Thursday, September 4, 2008

Take My Heart and Please Break it.

The sun was shining as I walked toward my dorm. The birds were chirping, the grass was green with moisture, the air was crisp yet warm, people were riding their bikes; the world was spinning around me.

The world seemed perfect and I was the awkward depressed girl. I hate how I can have everything going so well, I can be so happy, and then at the drop of a hat I'm beyond sad and in a giant gaping hole.

I feel like I'm missing something. I know that God is the only one who can fill any void that I have, so I went on a walk with Him... actually I call it more of a date. I get dinner, walk a ways, sit down in the park, eat with Him, continue walking, read His word, pray, be still, know He is God. I've done this twice, same day of the past two weeks. I think God really wants my attention. I just don't know, I just feel blah.

But there is Hope, there is Light, there is Truth. And I will run after His heart.

6 comments:

Dragonflysoul said...

i know the feeling. i was just talking to Tracy about that. how one minute you're joyful, the next sorrowful.

i'm so sorry you're feeling blah and sad right now. sending you hugs and kisses and prayers! i'm glad you're taking the time to walk, talk and dine with Him. it will help :-)
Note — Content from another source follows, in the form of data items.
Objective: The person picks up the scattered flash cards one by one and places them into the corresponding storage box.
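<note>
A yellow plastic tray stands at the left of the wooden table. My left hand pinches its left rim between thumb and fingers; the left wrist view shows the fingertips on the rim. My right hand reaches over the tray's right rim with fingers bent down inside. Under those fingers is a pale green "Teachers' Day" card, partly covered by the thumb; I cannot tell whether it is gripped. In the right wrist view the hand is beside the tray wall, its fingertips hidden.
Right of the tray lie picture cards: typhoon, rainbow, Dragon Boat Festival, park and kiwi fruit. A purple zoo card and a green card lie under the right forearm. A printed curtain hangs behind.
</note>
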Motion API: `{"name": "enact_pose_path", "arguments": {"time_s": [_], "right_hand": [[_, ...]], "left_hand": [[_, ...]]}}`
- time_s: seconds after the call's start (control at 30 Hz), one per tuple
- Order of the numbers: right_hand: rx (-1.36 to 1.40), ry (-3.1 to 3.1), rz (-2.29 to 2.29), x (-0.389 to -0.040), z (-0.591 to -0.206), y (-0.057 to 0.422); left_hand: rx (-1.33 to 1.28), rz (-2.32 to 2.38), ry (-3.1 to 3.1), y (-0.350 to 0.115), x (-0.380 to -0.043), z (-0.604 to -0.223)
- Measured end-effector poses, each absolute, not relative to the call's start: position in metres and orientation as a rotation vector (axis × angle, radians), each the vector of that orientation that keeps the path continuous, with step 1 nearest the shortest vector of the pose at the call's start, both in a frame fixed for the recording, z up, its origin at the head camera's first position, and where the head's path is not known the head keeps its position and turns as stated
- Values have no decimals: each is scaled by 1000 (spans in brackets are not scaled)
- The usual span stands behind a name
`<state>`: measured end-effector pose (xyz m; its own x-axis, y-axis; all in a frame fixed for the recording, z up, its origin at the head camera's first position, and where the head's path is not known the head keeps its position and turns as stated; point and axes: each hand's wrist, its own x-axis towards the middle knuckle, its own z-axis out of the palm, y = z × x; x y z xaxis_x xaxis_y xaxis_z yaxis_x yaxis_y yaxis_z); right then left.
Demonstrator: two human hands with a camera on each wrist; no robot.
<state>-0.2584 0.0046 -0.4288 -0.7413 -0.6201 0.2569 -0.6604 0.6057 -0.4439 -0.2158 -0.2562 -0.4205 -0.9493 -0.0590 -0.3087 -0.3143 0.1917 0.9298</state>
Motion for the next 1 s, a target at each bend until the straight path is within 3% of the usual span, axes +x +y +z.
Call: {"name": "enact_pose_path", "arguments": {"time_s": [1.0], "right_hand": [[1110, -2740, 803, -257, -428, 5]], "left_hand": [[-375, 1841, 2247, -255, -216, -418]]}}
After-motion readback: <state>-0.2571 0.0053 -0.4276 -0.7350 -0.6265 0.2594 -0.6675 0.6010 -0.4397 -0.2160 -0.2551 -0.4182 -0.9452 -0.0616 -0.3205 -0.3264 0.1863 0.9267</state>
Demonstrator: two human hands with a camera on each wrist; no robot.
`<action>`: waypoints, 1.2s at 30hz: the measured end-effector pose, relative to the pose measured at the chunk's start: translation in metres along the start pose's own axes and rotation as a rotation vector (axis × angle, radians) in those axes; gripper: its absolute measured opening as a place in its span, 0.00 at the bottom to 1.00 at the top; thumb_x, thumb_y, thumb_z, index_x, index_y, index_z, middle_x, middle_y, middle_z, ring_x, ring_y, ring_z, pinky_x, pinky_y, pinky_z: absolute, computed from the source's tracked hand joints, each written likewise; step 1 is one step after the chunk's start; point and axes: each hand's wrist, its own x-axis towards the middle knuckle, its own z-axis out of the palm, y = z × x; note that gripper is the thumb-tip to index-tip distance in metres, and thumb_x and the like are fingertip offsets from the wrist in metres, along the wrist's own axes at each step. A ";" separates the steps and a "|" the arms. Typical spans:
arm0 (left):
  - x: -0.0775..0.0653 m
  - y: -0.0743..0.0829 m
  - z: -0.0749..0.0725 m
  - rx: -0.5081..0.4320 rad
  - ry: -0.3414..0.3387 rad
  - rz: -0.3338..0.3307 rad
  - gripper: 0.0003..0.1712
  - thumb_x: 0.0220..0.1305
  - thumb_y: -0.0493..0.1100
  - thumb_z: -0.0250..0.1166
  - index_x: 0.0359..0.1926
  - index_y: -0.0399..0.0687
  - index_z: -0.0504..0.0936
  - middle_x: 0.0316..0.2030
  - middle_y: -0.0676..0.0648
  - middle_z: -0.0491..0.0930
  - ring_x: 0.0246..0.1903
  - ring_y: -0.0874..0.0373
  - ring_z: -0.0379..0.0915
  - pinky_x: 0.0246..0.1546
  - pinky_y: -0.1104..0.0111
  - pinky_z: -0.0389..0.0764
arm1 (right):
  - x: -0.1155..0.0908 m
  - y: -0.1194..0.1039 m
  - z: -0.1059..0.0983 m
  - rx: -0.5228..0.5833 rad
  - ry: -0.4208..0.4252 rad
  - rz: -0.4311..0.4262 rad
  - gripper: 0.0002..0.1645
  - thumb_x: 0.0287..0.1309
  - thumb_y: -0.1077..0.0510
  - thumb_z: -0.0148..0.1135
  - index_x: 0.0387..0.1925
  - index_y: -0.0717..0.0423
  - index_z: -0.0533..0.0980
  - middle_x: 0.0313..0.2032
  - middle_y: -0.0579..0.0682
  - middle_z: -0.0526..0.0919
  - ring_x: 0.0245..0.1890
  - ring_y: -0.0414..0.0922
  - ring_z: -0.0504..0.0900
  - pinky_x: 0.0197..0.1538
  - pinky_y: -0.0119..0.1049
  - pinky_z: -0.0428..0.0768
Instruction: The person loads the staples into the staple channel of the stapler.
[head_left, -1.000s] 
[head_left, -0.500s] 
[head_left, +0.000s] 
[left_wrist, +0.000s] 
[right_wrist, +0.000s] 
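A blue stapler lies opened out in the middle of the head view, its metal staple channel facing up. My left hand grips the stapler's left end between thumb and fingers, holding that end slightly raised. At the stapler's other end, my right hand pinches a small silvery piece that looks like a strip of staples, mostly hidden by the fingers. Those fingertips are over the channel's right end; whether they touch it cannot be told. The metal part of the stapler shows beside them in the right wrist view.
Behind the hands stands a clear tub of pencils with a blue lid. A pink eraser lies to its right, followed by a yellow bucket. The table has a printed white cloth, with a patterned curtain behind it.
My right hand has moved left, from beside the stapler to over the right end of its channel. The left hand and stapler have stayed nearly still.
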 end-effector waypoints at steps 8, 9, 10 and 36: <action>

needing God to "break" our hearts is essential. it's just so hard to get there...

thinking of you!

Stepheny said...

Dearest Samantha,

I am sorry to hear that you are down right now! I have been praying for you! I know that you will follow the Lord. And don't worry, he will lead you and tell you where he wants you in his own perfect timing! :)

Love, steph

Stephanie said...

Can I ask if something else is really on you're mind, or is simply a mood?

Anonymous said...

I'm so happy that you're listening to what your heart is telling you. Go with it. God is telling you something, listen :)

Grl4God

CaseyMay said...

I am so proud of you for listening to Jesus. Keep it up, don't give up.

I love you and am so proud of you.

retrobellewife said...

Samantha, you are not the only one who has those moments. I have been having them alot lately, too. Maybe it's catchy?!?!? :)
I think your 'dates' with God are like my rides with Him. Lately, I've come to realize how much I really need Him. Trying to do ANYTHING without Him, just doesn't work. I'm am trying to come closer, but I sometimes feel like I am being pulled away. He always pulls a little harder, though, and I feel safe again.
I am glad you have found your time with Him. I am glad we both have.